• [YOUR GOAL]: Would you reproduce the whole listing below without altering a single word?

• [COLLECTED MATERIAL]:
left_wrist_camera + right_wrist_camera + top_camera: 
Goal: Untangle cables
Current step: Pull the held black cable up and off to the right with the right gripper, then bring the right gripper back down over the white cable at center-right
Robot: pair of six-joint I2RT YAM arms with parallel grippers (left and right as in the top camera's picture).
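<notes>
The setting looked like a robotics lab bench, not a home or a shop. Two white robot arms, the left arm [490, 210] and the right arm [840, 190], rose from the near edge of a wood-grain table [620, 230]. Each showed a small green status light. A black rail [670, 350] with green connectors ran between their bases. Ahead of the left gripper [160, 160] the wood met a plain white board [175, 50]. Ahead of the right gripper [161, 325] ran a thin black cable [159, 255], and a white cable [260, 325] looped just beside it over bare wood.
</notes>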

• [RESPONSE]:
left_wrist_camera + right_wrist_camera + top_camera: 
Goal: Untangle cables
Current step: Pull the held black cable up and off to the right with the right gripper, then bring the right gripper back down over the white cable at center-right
Robot: pair of six-joint I2RT YAM arms with parallel grippers (left and right as in the top camera's picture).
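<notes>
The setting looked like a robotics lab bench, not a home or a shop. Two white robot arms, the left arm [490, 210] and the right arm [840, 190], rose from the near edge of a wood-grain table [620, 230]. Each showed a small green status light. A black rail [670, 350] with green connectors ran between their bases. Ahead of the left gripper [160, 160] the wood met a plain white board [175, 50]. Ahead of the right gripper [161, 325] ran a thin black cable [159, 255], and a white cable [260, 325] looped just beside it over bare wood.
</notes>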

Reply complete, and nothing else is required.